С болью в своем сердце услышал я, как старейший из нас и опытный судья, прославленный своими делами, — не назову его имени, дабы не смущать благочестия, — говорил о том, что иудеи правы. В старческом упрямстве своем он не уяснил себе столь простой вещи, что не нужны никакие свидетели, если Сам Господь Бог засвидетельствовал это гнусное дело великим чудом. И какой же свидетель мог бы рассказать больше самого потерпевшего, разрезанного на 22 части.
Увы, не могу до сих пор понять, чьим и каким чарам подвергся престарелый и опытный судья, — не уступал он и логике. Смиренно заговорив со мною, он сказал:
— Предоставим, отец Мартын, Самому Господу Богу карать за дело, которое превосходит все доступное уму и чувствам человеческим.

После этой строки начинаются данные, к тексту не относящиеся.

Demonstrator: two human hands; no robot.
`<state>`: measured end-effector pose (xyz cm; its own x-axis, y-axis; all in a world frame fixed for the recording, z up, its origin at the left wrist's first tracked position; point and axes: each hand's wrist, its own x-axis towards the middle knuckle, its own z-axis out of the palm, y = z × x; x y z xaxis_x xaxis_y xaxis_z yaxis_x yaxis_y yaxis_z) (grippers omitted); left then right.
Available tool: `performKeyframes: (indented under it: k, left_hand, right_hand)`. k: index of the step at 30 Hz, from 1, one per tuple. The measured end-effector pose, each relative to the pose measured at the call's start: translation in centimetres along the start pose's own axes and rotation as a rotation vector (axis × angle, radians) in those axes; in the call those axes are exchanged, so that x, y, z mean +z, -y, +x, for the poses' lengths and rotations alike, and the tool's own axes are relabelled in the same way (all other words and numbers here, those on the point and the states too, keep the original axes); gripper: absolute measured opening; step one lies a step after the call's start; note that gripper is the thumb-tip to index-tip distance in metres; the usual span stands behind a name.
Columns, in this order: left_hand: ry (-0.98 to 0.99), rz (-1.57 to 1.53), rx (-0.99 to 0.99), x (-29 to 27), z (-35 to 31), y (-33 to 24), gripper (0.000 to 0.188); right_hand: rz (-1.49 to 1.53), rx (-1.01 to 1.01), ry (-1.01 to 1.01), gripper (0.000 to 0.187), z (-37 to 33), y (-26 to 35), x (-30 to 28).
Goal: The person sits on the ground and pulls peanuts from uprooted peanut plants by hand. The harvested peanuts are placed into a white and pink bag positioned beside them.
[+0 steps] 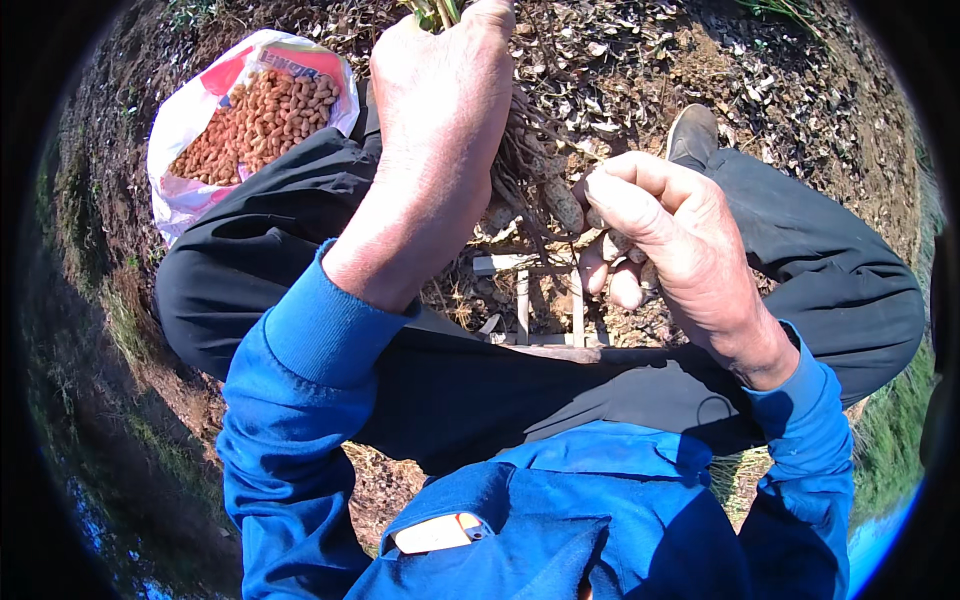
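Observation:
My left hand [440, 90] is closed around the stems of a peanut plant [435, 14] at the top of the view. Below that fist hang its roots [513, 160], with peanut pods [563, 205] still attached. My right hand [690, 235] is right beside the roots, thumb and forefinger pinched together near the pods. Its curled fingers hold several loose peanuts [612, 245], partly hidden by the thumb. The exact spot where the pinch meets the plant is hard to make out.
An open white and pink sack [178, 140] of picked peanuts [262, 122] stands left of my left knee. Between my legs is a small wooden frame [523, 300]. Dry leaves [780, 80] cover the soil ahead. A shoe [692, 135] shows beyond my right hand.

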<state>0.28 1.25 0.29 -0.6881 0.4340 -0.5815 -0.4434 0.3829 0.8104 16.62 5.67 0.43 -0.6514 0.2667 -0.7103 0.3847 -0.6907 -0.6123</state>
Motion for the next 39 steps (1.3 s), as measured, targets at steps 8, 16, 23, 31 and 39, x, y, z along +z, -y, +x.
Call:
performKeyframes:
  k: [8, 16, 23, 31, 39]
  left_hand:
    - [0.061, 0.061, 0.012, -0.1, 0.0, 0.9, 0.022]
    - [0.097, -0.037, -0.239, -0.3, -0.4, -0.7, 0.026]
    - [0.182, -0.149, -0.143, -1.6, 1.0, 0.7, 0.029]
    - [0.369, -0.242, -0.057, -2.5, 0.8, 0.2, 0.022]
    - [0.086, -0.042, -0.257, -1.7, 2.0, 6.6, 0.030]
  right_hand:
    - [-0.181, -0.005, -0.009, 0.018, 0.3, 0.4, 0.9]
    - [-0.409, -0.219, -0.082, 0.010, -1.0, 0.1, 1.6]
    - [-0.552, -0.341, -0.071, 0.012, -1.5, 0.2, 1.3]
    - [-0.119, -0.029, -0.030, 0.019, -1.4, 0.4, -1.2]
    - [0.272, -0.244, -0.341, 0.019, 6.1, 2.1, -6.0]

Действуя так на мое благочестие, старый судья поступил лишь, как поступает в таких случаях Тончайший Доктор, он же Сатана.
И я сказал ему на это:
— Я буду судишь во имя Божие, и Он, несомненно, присутствующий здесь, научит меня.
После этого начался суд.
Памятуя о важности дела, зорко я следил за тем, как присягают вызванные Мордухаем свидетели. Согласно статутам, присягу жиды давали на маленькой скамеечке о трех ногах, под которыми лежала скользкая свиная кожа. Если бы присягающий жид соскользнул ногою с трехногой скамьи, то, по статуту, присяга его считалась бы уничтоженной, а сам он виновным. Долгом считаю записать здесь, что сей справедливый закон не увеличил, однако, числа обвиняемых и не уменьшил числа свидетелей.
Не стану далее записывать сложного для непосвященных судебного производства, установленного еще Цезарем Юстинианом. Укажу лишь, что Святое Распятие все время было перед глазами судей, и, стало быть, обвиняемые получили должное.

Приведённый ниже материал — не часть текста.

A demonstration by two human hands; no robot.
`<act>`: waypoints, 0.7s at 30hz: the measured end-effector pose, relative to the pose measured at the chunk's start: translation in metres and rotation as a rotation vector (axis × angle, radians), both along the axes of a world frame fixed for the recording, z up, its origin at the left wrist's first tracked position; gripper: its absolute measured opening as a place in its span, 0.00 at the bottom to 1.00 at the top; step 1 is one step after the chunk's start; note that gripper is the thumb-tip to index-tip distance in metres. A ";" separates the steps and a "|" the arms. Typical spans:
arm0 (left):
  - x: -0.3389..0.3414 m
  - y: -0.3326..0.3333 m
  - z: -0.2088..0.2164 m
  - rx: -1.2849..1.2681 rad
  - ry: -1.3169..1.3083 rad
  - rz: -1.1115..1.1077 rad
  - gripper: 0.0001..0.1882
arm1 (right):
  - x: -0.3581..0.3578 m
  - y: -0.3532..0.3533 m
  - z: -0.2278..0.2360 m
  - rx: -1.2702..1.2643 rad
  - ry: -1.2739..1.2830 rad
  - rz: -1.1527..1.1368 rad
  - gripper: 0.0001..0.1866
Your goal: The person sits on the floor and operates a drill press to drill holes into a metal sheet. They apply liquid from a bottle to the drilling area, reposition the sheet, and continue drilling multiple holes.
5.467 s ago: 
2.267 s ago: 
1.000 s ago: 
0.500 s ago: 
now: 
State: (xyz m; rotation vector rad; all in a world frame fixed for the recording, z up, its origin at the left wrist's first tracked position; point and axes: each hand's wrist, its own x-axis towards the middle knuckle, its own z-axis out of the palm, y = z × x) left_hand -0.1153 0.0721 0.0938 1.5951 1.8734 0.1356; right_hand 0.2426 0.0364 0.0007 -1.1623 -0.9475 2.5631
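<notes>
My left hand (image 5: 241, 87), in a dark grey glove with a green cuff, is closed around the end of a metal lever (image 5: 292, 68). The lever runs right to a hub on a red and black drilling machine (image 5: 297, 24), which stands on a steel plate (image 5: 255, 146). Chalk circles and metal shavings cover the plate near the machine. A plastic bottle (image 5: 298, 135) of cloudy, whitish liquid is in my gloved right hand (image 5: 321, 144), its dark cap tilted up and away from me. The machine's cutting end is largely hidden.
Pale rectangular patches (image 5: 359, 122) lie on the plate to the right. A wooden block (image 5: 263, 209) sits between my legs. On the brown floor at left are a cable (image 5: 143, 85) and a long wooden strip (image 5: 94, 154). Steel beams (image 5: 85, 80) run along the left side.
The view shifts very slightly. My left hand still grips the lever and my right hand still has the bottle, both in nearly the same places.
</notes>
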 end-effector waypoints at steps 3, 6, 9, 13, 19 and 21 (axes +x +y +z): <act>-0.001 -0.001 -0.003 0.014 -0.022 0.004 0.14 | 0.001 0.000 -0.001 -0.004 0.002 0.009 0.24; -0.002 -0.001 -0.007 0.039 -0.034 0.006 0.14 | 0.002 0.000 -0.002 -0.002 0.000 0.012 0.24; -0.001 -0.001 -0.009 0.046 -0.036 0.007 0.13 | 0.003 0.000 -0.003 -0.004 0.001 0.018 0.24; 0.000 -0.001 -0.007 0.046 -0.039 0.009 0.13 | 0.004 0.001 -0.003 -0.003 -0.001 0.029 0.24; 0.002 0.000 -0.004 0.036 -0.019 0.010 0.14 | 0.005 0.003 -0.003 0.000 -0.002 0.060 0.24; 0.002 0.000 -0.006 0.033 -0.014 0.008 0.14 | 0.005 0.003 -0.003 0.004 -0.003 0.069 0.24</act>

Следствие тянулось медленно, но верно. Так, с целью раскрытия того, для каких надобностей евреи нуждаются в христианской крови, Мордухай был предан пытке перед войтовским люблинским присутствием. Но в упрямстве своем он говорил, что евреи ни в какой крови нужды не имеют.
После же того, как он трижды был вздернут на дыбу, отчего руки и ноги его повыскакивали из суставов, и трижды был подвергнут жжению свечами, он добровольно сделал показание, что кровь жидам нужна для смачивания глаз у слепорожденных детей, после чего последние становятся зрячими. Лишь только он сказал это, наступила его смерть, именуемая turpis, что значит позорная.
Таким образом, Господь, не пожелав в благости Своей вводить в искушение нас, судей, Сам покарал нечестивца. Высокому суду оставалось лишь, согласно коронным законам, повелеть голову означенного Мордухая посадить на кол на распутьи вне города, а тело его сжечь, дабы не сохранилось и следа от этого нечестивца.
Остальные же иудеи после пытки были оправданы, ибо даже сам послушник Павел не упоминал об них в своей протестации. Но так как наказанный божеским установлением Мордухай принадлежал к кагалу люблинскому, то постановлено было взыскать с последнего 300 злотых в пользу суда. В пользу же монастыря отцов-кармелитов поведено было забрать все то золото и серебро, что найдется в двух люблинских синагогах, дабы путем очищающего огня наготовить из них костельную утварь. Признаюсь, что на последнем штрафе настаивал я.
Продумав с помощью Господа Бога означенное решение генерального суда Коронного Трибунала, вслух я произнес слова, которые некогда любил говорить его святейшество папа Пий IV:
— Pro ut in schedula!
Самый приговор был произнесен in contumaciam, о чем при барабанном бое и трубных звуках было объявлено на рынке. И по совести запишу я здесь, что в городе Люблине, даже из людей самых преклонных лет, никто не запомнит, чтобы когда-либо был вынесен приговор более справедливый и мягкий.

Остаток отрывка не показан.